Task #2: Clean the Vent
With all of the above said, lint isn’t just located on the screen. This is because smaller fibres can get through into your dryer’s vent. When trapped in there, the fibres begin to amass – causing a blockage in your vent. This can greatly increase the chances of a fire as it just takes one spark within the vent to set the trapped fibres on fire – and possibly even your whole dryer, and then your whole property. While that level of escalation is highly unlikely, it’s still important to cover it off by cleaning your vent every couple of months.
To access the vent, you’re going to want to pull the dryer away from the wall it sits against. If the vent isn’t accessible by doing this, then you’re going to have to phone a professional to access the vent for you – such as Repair Aid. If you can access it, then make sure to disconnect your dryer from any power sources before fiddling around with the vent.
Simply separate the vent from the machine and vacuum out either end of the vent by using the appropriate attachment for your vacuum cleaner – such as a crevice nozzle. If you use your dryer a lot, and cannot get around to cleaning the vent as much as you like, then you could always get a metal vent installed. Unlike vents made of plastic and other flammable materials, metal vents are more likely to contain any sort of fire caused by a build-up of lint.
Task #3: Wipe the Motion Sensors
If you have a dryer that utilises moisture sensors – which detect dampness in fabrics so that the dryer knows when to shut off an automatic drying cycle – then it can be a good idea to wipe down the sensors every now and then.
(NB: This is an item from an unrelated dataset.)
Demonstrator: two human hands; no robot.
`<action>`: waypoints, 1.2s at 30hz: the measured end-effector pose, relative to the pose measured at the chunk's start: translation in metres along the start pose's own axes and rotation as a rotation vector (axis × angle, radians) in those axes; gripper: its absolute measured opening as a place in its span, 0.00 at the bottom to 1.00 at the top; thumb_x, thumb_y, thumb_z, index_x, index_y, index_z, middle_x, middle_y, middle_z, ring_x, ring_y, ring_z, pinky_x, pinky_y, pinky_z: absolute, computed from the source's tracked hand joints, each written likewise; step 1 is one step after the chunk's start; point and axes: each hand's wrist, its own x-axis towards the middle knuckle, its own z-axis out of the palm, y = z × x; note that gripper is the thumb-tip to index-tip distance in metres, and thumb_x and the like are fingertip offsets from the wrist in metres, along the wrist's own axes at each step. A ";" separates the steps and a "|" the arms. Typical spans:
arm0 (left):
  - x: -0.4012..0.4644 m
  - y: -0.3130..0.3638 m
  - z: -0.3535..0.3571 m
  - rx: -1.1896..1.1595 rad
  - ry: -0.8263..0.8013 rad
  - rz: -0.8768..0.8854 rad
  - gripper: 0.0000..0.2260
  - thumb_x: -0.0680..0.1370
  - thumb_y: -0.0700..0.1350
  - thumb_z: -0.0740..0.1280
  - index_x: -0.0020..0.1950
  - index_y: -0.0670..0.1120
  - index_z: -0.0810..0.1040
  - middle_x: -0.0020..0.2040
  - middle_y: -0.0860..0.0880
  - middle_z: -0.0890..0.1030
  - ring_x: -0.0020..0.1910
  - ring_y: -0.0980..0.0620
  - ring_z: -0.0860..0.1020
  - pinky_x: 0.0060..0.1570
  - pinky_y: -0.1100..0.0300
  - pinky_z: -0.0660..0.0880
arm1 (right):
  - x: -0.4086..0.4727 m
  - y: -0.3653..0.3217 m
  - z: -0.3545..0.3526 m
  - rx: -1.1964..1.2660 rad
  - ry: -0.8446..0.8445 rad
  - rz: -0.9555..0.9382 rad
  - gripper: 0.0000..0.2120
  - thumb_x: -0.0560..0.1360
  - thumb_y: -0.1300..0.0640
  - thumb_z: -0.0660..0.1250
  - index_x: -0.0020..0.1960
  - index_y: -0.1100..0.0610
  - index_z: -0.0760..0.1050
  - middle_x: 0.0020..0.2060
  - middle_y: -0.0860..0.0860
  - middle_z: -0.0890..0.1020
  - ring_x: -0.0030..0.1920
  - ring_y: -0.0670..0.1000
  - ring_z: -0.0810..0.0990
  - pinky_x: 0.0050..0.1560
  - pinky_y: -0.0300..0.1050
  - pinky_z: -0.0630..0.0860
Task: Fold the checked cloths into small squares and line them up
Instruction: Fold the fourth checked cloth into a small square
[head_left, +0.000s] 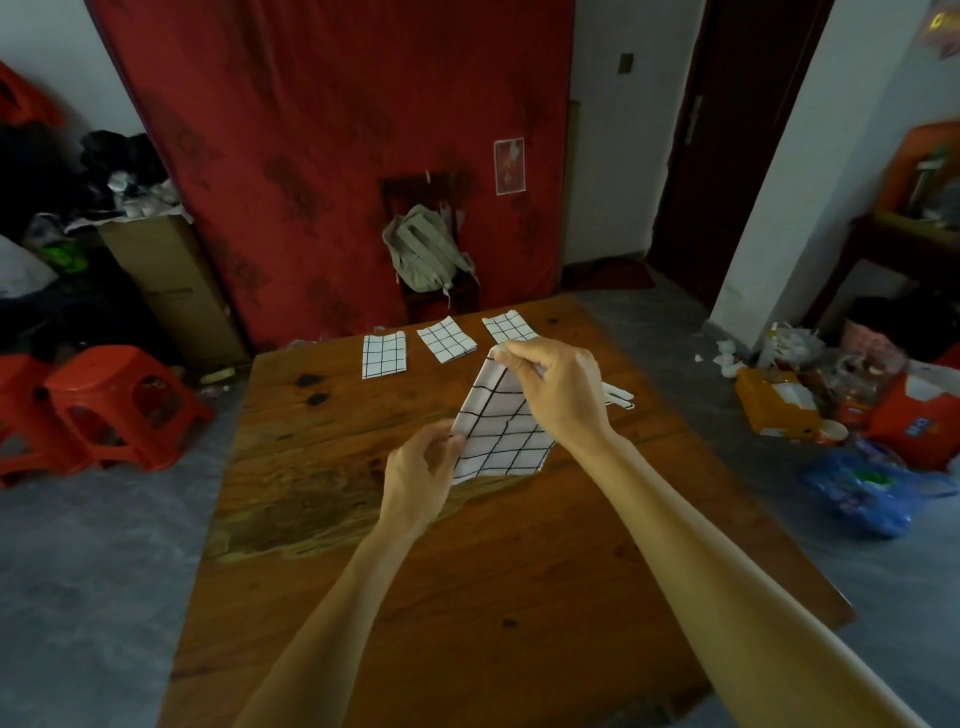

This is because the sensors can attract a build-up which can affect its ability to judge dampness – meaning that an automatic cycle may leave your clothes still damp or completely frazzled from being over-heated. If you’re noticing that this has been happening to your clothing, then the sensors could be the source of the problem.
To clean the sensors, apply some rubbing alcohol onto a cotton ball and rub down the sensors. If you’re not sure where they are located, look at the area underneath the door. If you can’t see or feel them, consult your user manual or dryer’s guide. If you no longer have the manual, you should be able to find your machine’s user manual on the manufacturer’s website.